Records drawn from a dataset
'''

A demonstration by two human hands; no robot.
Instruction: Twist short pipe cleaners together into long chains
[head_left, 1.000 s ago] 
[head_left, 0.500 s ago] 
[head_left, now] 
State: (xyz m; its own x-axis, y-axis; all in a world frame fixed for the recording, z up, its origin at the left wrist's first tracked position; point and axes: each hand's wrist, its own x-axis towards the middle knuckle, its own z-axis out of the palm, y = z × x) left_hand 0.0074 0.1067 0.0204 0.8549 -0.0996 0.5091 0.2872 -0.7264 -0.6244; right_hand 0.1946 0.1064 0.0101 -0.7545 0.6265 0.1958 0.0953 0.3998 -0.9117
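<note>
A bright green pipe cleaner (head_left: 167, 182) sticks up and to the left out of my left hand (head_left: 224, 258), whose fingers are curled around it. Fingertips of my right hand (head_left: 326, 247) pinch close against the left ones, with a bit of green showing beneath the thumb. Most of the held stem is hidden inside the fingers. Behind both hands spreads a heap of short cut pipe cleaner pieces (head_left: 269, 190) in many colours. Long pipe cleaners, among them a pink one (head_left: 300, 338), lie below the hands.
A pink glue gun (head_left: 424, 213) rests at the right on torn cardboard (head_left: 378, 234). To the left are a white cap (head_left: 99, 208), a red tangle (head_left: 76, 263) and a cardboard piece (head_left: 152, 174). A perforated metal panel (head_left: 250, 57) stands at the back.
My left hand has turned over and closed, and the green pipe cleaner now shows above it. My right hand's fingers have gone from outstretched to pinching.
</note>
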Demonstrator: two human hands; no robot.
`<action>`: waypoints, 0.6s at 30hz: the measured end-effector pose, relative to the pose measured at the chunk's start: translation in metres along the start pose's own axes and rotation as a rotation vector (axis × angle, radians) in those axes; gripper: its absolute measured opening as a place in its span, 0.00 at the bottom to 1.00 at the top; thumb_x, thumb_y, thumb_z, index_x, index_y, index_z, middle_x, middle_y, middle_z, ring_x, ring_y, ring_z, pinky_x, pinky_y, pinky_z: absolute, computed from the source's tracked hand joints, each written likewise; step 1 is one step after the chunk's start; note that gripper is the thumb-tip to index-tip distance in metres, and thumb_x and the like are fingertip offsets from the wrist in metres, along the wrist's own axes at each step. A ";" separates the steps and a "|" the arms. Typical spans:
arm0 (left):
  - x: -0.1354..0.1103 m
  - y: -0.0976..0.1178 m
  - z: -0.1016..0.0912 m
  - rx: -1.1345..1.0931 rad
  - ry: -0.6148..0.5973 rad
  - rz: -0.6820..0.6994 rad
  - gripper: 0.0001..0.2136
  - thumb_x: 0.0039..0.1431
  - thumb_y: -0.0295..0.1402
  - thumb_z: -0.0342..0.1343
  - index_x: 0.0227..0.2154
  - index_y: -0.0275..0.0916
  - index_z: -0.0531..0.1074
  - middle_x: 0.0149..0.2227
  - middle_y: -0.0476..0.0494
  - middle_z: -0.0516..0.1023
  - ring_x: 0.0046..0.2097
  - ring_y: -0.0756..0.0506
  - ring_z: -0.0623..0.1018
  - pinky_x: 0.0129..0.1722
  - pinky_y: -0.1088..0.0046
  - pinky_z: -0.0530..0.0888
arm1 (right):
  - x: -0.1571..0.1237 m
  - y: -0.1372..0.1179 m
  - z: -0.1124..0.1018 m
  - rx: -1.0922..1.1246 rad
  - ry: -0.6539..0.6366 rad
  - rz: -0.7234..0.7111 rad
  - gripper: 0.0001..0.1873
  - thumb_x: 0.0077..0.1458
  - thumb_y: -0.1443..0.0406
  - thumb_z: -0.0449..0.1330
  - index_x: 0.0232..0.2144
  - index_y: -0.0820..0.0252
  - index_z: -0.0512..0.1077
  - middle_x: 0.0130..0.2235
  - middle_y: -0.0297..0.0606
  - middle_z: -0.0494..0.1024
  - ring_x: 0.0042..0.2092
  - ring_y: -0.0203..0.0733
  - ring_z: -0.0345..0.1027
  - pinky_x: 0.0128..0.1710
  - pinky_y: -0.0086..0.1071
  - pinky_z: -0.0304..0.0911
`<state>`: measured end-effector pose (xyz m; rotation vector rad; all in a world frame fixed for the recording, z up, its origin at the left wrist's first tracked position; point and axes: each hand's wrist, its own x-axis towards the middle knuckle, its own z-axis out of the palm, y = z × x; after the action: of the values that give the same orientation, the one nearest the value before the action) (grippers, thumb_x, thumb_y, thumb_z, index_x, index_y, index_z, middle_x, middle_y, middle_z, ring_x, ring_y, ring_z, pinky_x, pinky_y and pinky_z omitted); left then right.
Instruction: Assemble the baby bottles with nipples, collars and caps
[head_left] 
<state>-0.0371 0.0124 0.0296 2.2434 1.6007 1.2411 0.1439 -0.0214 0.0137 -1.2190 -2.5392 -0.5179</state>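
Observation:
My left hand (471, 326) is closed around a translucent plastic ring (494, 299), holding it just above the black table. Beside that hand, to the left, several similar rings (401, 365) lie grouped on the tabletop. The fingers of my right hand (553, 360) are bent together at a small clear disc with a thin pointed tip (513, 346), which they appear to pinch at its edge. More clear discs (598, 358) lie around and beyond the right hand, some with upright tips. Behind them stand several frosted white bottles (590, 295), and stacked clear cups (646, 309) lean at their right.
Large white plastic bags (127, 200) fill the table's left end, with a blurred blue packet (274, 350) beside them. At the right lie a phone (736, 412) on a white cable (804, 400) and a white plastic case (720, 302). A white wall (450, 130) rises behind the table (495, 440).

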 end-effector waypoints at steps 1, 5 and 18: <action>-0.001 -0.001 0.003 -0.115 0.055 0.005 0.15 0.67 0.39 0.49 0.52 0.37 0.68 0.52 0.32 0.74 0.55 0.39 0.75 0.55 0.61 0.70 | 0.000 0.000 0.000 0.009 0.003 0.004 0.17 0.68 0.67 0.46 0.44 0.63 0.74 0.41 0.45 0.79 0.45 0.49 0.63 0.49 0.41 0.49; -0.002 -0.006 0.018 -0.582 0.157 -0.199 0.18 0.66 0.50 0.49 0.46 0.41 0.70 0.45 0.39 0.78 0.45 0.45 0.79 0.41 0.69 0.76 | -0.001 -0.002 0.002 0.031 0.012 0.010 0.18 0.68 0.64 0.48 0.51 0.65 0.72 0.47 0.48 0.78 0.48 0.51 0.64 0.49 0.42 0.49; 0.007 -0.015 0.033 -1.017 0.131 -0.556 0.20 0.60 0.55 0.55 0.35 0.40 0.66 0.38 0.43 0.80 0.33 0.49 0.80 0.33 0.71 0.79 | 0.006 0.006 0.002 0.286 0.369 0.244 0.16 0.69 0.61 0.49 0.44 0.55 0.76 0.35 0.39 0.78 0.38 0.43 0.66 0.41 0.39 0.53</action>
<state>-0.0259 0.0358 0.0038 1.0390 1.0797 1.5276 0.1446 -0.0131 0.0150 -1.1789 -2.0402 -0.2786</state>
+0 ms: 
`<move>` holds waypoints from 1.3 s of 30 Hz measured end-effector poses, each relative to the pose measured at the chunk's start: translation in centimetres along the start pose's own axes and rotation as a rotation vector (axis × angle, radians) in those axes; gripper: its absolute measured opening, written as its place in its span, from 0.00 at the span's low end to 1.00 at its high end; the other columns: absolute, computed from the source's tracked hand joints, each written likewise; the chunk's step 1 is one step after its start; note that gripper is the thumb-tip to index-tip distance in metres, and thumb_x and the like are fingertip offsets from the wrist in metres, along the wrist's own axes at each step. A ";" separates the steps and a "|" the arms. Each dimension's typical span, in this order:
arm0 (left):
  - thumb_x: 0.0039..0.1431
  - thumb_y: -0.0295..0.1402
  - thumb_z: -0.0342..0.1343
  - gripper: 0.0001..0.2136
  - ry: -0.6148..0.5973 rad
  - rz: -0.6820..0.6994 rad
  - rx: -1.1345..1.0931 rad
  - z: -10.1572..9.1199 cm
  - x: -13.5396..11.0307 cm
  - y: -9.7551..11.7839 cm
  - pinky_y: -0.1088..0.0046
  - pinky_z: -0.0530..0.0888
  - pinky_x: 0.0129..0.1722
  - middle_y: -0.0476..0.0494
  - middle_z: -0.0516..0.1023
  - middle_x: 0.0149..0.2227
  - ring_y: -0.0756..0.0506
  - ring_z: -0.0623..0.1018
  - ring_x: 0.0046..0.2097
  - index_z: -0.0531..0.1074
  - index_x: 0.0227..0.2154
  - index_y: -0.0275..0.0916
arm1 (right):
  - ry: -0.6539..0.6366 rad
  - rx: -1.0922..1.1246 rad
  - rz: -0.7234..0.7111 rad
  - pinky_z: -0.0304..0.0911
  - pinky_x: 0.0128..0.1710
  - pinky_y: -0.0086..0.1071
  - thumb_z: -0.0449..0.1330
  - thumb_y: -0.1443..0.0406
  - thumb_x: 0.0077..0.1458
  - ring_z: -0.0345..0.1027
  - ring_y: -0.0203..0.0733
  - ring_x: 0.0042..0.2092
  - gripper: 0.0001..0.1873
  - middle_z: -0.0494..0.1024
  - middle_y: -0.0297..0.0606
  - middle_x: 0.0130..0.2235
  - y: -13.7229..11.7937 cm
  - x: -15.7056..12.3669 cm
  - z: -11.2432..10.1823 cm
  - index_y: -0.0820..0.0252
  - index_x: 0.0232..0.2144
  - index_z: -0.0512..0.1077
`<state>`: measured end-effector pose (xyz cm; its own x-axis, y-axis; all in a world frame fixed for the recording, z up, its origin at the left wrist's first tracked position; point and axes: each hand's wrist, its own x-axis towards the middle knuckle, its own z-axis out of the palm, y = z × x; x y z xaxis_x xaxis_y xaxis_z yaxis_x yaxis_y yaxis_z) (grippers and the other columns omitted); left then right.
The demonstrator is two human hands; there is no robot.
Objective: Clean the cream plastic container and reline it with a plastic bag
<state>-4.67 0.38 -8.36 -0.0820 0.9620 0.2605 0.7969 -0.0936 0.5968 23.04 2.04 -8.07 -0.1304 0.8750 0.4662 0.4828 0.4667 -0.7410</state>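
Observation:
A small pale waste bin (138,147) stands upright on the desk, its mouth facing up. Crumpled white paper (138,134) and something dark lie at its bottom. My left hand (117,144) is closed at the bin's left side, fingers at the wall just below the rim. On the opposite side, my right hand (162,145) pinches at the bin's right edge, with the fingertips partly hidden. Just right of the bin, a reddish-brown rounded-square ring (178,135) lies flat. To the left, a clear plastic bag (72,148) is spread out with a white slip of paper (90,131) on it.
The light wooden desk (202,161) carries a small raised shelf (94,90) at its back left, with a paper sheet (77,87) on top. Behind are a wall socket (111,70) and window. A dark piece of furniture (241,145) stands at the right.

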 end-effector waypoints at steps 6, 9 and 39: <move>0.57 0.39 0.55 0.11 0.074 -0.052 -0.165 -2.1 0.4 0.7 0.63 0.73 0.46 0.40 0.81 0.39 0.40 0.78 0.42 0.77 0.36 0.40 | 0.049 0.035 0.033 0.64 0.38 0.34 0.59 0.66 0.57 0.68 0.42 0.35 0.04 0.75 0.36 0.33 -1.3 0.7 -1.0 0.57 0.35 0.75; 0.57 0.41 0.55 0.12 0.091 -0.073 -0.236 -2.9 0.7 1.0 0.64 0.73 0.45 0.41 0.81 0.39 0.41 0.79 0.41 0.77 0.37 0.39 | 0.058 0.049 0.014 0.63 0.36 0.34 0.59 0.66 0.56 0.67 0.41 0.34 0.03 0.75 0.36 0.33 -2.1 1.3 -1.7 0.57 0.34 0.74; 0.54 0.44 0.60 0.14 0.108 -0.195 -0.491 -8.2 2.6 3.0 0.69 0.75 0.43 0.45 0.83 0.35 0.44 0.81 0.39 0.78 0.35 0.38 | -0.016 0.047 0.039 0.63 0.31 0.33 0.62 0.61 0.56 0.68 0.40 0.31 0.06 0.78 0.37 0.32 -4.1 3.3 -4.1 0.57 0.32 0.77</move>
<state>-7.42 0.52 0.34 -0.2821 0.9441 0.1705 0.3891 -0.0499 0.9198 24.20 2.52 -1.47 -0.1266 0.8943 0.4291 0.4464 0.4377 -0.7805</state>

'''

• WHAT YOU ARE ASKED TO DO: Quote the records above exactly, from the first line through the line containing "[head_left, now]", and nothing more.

• THE ANSWER:
A demonstration by two human hands; no robot.
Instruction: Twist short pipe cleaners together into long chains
[head_left, 1.000 s ago] 
[head_left, 0.500 s ago] 
[head_left, now] 

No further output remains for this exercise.